The explanation is not the best I have seen, and Varnish is not a client side cache anyway, so this is my attempt to
set the record straight, or at least firmly crooked on the subject in a Varnish context.
At the sound of the tone…
In an ideal world, all computers would have clocks that show the correct time.
If they did, the Expires: header could be used to say when a given web-object should be thrown away, and my
explanation would be done now.
Getting computer clocks in sync is a lot harder than it sounds and despite the valiant efforts of Prof. Dave Mills
and his NTP gang, this is far from the situation on the internet.
The main obstacle is that people just does not care enough to do it, and the secondary obstacles are complicated
rules for timekeeping, which involves not only time zones and daylight savings time but also leap seconds.

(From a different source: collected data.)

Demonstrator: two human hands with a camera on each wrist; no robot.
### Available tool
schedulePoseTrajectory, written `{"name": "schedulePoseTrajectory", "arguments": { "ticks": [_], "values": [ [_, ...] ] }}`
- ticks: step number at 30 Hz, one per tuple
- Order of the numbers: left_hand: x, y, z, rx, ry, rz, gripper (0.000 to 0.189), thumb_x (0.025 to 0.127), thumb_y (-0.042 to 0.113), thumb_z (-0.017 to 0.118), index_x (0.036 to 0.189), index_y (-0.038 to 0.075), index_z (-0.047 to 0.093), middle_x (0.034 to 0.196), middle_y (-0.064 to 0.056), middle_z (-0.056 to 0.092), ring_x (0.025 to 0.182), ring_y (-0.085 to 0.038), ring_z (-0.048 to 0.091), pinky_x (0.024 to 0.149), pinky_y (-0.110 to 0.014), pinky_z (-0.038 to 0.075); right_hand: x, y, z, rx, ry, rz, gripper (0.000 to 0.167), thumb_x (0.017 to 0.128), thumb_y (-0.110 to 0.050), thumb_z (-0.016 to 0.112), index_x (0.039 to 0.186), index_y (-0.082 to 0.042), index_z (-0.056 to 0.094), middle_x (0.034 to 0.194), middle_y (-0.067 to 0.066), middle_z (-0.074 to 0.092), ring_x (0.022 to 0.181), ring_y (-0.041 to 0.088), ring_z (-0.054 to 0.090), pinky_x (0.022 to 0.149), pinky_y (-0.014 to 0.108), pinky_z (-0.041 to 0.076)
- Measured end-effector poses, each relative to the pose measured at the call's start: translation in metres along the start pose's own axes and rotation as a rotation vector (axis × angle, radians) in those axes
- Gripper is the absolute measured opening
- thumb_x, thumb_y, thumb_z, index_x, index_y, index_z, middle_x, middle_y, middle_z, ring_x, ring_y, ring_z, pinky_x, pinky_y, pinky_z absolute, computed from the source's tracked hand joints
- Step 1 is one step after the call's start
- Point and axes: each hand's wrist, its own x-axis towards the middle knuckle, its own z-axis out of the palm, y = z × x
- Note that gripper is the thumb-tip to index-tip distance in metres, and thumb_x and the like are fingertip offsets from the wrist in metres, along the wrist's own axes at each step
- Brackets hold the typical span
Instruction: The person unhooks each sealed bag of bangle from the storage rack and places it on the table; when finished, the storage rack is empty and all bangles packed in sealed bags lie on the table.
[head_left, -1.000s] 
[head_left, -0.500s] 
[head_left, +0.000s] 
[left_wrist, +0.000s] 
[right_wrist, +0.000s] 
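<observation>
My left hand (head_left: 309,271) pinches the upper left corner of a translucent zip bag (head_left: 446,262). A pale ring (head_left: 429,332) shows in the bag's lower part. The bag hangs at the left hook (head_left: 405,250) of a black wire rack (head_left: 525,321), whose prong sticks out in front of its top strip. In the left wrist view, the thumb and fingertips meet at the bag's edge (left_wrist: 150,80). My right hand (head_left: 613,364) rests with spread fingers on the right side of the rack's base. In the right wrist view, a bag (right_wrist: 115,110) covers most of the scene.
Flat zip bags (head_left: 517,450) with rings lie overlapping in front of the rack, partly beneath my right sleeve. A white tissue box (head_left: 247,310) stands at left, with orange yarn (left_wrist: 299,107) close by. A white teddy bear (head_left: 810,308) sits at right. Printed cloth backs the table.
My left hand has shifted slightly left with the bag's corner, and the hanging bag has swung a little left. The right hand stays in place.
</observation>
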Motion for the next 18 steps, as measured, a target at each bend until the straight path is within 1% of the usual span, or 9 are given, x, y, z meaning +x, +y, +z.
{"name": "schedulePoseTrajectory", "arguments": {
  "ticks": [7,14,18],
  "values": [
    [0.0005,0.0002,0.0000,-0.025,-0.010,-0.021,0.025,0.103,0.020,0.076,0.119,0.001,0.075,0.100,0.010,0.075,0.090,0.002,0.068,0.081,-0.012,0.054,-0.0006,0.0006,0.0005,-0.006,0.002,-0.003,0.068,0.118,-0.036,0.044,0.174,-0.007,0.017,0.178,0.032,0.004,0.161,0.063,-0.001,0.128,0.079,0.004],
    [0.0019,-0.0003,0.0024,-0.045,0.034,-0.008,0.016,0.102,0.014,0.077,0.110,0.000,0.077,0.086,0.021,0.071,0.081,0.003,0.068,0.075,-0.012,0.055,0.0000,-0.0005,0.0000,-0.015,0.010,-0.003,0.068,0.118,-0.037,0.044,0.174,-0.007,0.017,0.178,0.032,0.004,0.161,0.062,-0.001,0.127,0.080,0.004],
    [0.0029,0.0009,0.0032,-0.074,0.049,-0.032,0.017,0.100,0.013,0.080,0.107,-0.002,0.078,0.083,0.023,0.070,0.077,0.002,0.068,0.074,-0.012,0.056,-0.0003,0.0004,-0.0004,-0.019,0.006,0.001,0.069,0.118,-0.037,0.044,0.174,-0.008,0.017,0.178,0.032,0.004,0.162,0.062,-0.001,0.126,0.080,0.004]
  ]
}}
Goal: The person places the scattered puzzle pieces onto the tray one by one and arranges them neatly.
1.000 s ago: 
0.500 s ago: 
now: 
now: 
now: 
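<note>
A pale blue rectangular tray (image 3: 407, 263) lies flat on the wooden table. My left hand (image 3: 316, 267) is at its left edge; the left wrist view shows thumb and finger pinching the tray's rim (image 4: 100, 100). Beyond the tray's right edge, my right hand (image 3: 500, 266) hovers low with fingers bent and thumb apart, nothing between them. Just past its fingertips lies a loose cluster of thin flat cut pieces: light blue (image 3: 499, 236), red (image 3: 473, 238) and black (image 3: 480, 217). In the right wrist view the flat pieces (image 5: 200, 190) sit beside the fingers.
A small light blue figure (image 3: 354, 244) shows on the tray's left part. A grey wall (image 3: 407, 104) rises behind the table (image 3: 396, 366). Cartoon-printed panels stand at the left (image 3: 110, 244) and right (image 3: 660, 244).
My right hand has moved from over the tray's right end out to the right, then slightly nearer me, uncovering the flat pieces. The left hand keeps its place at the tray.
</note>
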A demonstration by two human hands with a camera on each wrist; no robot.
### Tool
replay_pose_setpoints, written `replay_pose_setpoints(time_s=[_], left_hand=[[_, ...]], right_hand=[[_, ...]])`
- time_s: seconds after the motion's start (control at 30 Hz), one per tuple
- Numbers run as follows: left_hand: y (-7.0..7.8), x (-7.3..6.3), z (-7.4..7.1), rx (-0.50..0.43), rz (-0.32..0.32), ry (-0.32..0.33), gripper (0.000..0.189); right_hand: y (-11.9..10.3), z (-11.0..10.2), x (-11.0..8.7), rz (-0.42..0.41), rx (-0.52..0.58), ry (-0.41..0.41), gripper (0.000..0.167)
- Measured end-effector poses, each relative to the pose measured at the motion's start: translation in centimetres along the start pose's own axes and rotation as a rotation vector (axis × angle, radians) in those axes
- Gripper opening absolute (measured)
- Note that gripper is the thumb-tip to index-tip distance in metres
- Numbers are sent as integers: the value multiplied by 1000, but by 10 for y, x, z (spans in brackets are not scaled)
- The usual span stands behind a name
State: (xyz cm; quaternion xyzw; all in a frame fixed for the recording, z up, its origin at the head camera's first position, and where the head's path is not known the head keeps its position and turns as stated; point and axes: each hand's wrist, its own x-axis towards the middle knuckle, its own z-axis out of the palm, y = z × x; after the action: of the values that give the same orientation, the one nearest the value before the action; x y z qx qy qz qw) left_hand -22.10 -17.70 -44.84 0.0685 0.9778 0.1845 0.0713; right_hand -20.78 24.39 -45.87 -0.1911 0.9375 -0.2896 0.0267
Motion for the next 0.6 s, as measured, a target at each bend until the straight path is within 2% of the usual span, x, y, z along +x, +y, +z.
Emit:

Fortunately, once upon a time it was predicted that some basic web-clients would not have a clock at all, and
therefore the RFC2616 standard offers a way to control lifetime in relative terms (“throw away after 600 seconds”)
instead of absolute terms (“throw away at 10:35:00 20-01-2008 UTC”).
RFC2616 specifies an algorithm in section 13.2.4 which combines the absolute information and the relative
information, and then picks the earlier of the two resulting deadlines.
The Varnish complication
Varnish does not fit the model in RFC2616 for the simple reason that varnish is not a client side cache, but a part
of the web-server.
Where a client cache must be defensive about everything, to not get in the way or change semantics for the
client/server relationship, varnish is the server in the relationship and may be responsible for implementing
content policies etc.
At the most basic level, how long varnish and the client can cache a given object may differ.
A website may very likely want varnish to cache an object forever, trusting the backend server to explicitly purge
it, should it be updated.
But that does not mean that we want the clients to cache the object forever.
Because the backends purge requests can not reach the clients, it is necessary to have the client check back after a
reasonable amount of time, to see if the object has changed.
How it works
Varnish acts like a RFC2616 client side cache by default, with the footnote, that if no cacheability information is
available, we use a default Time To Live (TTL) from the paramter “default_ttl”.
This means that Varnish will respect the s-maxage or max-age Cache-Control fields and will respect Expires headers.
Varnish leaves Expires: and Cache-Control: headers intact, and sets the Age: header with the number of seconds the
object have been cached and therefore, any RFC2616 client will do the right thing by default.
How it should work
It is very likely that you want to have Varnish cache objects longer than the clients do, and this is where RFC2616
comes up short: it offers no way to communicate the two different lifetimes from the backend.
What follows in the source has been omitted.